_WORK TO BE COMPLETED_
Print the records again, character for character.

_INFORMATION SHOWN_
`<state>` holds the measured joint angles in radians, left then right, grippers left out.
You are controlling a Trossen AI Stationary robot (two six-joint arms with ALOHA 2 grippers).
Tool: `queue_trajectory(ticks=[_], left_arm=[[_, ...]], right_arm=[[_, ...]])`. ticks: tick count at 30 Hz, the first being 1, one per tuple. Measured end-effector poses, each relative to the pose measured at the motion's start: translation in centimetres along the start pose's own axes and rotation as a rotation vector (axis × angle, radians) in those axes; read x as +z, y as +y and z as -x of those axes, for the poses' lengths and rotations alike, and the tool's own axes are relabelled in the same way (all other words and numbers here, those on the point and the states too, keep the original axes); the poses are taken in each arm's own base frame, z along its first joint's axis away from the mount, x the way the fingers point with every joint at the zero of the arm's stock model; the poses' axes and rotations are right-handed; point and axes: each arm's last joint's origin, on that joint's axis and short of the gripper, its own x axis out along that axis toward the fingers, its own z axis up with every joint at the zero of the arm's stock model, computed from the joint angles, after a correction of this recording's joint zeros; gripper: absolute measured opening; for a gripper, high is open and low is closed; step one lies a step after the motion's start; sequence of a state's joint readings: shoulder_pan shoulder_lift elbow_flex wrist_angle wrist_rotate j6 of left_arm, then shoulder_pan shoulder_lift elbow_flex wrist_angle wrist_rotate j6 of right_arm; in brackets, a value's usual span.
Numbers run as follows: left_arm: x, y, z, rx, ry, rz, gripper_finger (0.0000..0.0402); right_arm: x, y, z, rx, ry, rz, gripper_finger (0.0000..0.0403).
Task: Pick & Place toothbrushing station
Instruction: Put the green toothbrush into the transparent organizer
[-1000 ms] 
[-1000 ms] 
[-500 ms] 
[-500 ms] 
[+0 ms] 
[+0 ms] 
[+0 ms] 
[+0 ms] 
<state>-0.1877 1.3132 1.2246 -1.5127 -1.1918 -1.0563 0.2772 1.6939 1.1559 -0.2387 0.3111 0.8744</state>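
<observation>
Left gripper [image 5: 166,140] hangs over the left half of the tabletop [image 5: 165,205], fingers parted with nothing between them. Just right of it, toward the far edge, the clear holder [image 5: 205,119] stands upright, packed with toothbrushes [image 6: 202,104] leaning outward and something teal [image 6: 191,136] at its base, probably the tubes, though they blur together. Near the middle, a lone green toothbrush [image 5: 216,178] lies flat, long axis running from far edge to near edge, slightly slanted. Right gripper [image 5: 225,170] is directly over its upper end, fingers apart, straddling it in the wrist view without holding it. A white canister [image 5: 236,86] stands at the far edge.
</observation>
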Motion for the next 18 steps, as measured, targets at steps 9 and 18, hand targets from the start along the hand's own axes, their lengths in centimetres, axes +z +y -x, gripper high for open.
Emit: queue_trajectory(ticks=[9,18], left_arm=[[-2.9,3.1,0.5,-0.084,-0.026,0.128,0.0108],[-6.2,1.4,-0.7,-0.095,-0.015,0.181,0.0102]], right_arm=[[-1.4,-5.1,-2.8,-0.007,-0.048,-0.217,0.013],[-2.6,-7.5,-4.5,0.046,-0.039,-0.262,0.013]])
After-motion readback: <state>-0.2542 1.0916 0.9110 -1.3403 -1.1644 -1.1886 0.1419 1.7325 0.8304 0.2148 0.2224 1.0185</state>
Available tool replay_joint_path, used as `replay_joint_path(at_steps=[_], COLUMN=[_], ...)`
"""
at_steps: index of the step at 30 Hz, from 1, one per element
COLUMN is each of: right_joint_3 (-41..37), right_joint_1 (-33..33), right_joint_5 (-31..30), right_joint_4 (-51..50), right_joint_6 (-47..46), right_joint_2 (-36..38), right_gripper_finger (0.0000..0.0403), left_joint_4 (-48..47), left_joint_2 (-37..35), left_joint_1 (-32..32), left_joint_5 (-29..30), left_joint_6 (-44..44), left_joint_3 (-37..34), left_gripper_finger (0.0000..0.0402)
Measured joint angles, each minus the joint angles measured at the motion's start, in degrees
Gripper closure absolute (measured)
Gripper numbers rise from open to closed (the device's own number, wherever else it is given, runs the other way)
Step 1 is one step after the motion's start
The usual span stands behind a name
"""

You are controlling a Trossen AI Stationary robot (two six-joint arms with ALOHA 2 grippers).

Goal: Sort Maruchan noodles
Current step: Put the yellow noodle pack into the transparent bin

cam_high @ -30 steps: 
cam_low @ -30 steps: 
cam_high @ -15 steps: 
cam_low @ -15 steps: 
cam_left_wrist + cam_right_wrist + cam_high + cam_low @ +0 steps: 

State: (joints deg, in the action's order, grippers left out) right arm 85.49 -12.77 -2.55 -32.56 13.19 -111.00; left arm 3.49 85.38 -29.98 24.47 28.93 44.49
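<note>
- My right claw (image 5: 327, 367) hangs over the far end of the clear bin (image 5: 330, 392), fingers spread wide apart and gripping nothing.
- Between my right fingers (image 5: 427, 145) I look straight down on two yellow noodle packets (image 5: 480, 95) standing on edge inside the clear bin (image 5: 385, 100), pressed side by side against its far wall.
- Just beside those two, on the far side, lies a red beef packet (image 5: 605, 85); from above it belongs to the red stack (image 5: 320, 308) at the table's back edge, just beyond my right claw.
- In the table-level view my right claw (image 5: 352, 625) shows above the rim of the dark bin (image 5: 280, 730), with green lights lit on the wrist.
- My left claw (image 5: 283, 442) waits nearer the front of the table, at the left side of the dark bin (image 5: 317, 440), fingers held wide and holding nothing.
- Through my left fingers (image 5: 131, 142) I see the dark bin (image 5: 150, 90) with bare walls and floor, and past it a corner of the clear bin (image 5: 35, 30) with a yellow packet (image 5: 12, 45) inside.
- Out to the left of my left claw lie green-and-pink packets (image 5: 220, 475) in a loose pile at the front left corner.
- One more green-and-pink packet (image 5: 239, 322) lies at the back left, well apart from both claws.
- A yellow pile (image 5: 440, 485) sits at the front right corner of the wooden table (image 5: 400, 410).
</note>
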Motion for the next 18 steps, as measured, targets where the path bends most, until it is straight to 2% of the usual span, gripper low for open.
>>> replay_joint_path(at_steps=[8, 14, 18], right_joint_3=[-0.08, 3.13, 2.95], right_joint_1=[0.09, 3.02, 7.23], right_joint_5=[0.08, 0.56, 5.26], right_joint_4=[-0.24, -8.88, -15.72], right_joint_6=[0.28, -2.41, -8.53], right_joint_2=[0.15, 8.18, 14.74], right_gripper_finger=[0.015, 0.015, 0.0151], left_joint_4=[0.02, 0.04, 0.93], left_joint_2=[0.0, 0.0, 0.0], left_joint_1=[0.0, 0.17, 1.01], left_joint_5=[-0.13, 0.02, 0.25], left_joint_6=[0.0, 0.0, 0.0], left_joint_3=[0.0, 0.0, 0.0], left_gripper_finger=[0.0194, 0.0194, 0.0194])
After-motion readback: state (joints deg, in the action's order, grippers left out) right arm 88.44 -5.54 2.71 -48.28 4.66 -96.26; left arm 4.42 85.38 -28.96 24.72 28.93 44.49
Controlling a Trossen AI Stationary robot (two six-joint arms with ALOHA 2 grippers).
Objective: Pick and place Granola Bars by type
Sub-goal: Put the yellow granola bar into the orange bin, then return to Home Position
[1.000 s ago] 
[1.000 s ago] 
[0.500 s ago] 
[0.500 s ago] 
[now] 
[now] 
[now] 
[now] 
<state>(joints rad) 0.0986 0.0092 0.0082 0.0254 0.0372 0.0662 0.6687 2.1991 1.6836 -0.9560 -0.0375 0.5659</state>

_REPLY_
`<state>` holds the measured joint angles in radians, left then right, grippers left out.
You are controlling a Trossen AI Stationary robot (two six-joint arms with ALOHA 2 grippers).
Tool: `queue_trajectory(ticks=[_], left_arm=[[_, ...]], right_arm=[[_, ...]])`. ticks: tick count at 30 Hz, the first being 1, one per tuple. Measured end-effector poses, each relative to the pose measured at the motion's start: translation in centimetres along the start pose's own axes and rotation as a rotation vector (axis × angle, radians) in those axes; read x as +z, y as +y and z as -x of those axes, for the poses' lengths and rotations alike, and the tool's own axes are relabelled in the same way (all other words and numbers here, those on the point and the states too, keep the original axes); the poses are taken in each arm's own base frame, z along its first joint's axis away from the mount, x the way the fingers point with every joint at the zero of the arm's stock model; the poses' axes and rotations are right-handed; point and axes: each arm's last joint's origin, on that joint's axis and short of the gripper, its own x axis out along that axis toward the fingers, its own z axis up with every joint at the zero of the arm's stock model, computed from the joint angles, after a correction of this recording's joint zeros; gripper: absolute measured opening; for a gripper, high is open and low is closed; step one lies a step after the motion's start; sequence of a state's joint readings: shoulder_pan shoulder_lift elbow_flex wrist_angle wrist_rotate j6 of left_arm, then shoulder_pan shoulder_lift elbow_flex wrist_angle wrist_rotate j6 of right_arm; in brackets, a value's usual span.
Numbers run as follows: left_arm: x, y, z, rx, ry, rz, gripper_finger (0.0000..0.0402); right_arm: x, y, z, rx, ry, rz, gripper_finger (0.0000..0.0403).
Task: Pick & Place toothbrushing station
Instruction: Put the green toothbrush into the transparent organizer
[-1000 ms] 
[-1000 ms] 
[-500 ms] 
[-500 ms] 
[+0 ms] 
[+0 ms] 
[+0 ms] 
[+0 ms] 
<state>-0.1877 1.3132 1.2246 -1.5127 -1.1918 -1.0563 0.2772 1.6939 1.1559 -0.2387 0.3111 0.8744</state>
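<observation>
Left gripper [image 5: 166,140] hangs over the left half of the tabletop [image 5: 165,205], fingers parted with nothing between them. Just right of it, toward the far edge, the clear holder [image 5: 205,119] stands upright, packed with toothbrushes [image 6: 202,104] leaning outward and something teal [image 6: 191,136] at its base, probably the tubes, though they blur together. Near the middle, a lone green toothbrush [image 5: 216,178] lies flat, long axis running from far edge to near edge, slightly slanted. Right gripper [image 5: 225,170] is directly over its upper end, fingers apart, straddling it in the wrist view without holding it. A white canister [image 5: 236,86] stands at the far edge.
</observation>
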Motion for the next 18 steps, as measured, targets at steps 9 and 18, hand targets from the start along the hand's own axes, their lengths in centimetres, axes +z +y -x, gripper high for open.
Emit: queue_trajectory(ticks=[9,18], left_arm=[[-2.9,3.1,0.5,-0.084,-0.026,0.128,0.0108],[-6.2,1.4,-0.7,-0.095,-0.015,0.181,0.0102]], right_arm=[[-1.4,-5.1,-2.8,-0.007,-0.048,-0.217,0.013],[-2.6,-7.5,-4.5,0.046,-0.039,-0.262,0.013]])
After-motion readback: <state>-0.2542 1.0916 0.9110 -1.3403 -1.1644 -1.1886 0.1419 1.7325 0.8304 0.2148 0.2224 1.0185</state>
Available tool replay_joint_path, used as `replay_joint_path(at_steps=[_], COLUMN=[_], ...)`
"""
at_steps: index of the step at 30 Hz, from 1, one per element
COLUMN is each of: right_joint_3 (-41..37), right_joint_1 (-33..33), right_joint_5 (-31..30), right_joint_4 (-51..50), right_joint_6 (-47..46), right_joint_2 (-36..38), right_gripper_finger (0.0000..0.0403), left_joint_4 (-48..47), left_joint_2 (-37..35), left_joint_1 (-32..32), left_joint_5 (-29..30), left_joint_6 (-44..44), left_joint_3 (-37..34), left_gripper_finger (0.0000..0.0402)
Measured joint angles, each minus the joint angles measured at the motion's start, in degrees
Gripper closure absolute (measured)
Gripper numbers rise from open to closed (the device's own number, wherever else it is given, runs the other way)
Step 1 is one step after the motion's start
The usual span stands behind a name
"""

You are controlling a Trossen AI Stationary robot (two six-joint arms with ALOHA 2 grippers).

Goal: Sort Maruchan noodles
Current step: Put the yellow noodle pack into the transparent bin

cam_high @ -30 steps: 
cam_low @ -30 steps: 
cam_high @ -15 steps: 
cam_low @ -15 steps: 
cam_left_wrist + cam_right_wrist + cam_high + cam_low @ +0 steps: 

State: (joints deg, in the action's order, grippers left out) right arm 85.49 -12.77 -2.55 -32.56 13.19 -111.00; left arm 3.49 85.38 -29.98 24.47 28.93 44.49
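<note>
- My right claw (image 5: 327, 367) hangs over the far end of the clear bin (image 5: 330, 392), fingers spread wide apart and gripping nothing.
- Between my right fingers (image 5: 427, 145) I look straight down on two yellow noodle packets (image 5: 480, 95) standing on edge inside the clear bin (image 5: 385, 100), pressed side by side against its far wall.
- Just beside those two, on the far side, lies a red beef packet (image 5: 605, 85); from above it belongs to the red stack (image 5: 320, 308) at the table's back edge, just beyond my right claw.
- In the table-level view my right claw (image 5: 352, 625) shows above the rim of the dark bin (image 5: 280, 730), with green lights lit on the wrist.
- My left claw (image 5: 283, 442) waits nearer the front of the table, at the left side of the dark bin (image 5: 317, 440), fingers held wide and holding nothing.
- Through my left fingers (image 5: 131, 142) I see the dark bin (image 5: 150, 90) with bare walls and floor, and past it a corner of the clear bin (image 5: 35, 30) with a yellow packet (image 5: 12, 45) inside.
- Out to the left of my left claw lie green-and-pink packets (image 5: 220, 475) in a loose pile at the front left corner.
- One more green-and-pink packet (image 5: 239, 322) lies at the back left, well apart from both claws.
- A yellow pile (image 5: 440, 485) sits at the front right corner of the wooden table (image 5: 400, 410).
</note>
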Motion for the next 18 steps, as measured, targets where the path bends most, until it is straight to 2% of the usual span, gripper low for open.
>>> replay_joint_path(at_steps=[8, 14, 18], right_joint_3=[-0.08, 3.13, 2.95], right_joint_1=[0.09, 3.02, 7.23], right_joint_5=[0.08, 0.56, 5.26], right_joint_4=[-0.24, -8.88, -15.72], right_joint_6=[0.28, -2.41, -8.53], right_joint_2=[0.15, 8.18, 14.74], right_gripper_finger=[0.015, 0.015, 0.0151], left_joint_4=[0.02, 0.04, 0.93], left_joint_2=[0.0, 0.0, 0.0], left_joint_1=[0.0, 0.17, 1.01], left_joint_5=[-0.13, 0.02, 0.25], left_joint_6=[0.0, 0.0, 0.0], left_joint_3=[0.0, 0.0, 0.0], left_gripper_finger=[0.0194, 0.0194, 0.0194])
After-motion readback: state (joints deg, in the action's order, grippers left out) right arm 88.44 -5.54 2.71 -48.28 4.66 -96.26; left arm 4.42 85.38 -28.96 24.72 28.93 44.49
Controlling a Trossen AI Stationary robot (two six-joint arms with ALOHA 2 grippers).
Objective: Pick and place Granola Bars by type
Sub-goal: Put the yellow granola bar into the orange bin, then return to Home Position
[1.000 s ago] 
[1.000 s ago] 
[0.500 s ago] 
[0.500 s ago] 
[now] 
[now] 
[now] 
[now] 
<state>(joints rad) 0.0986 0.0092 0.0082 0.0254 0.0372 0.0662 0.6687 2.1991 1.6836 -0.9560 -0.0375 0.5659</state>

Work on this exercise is now finished.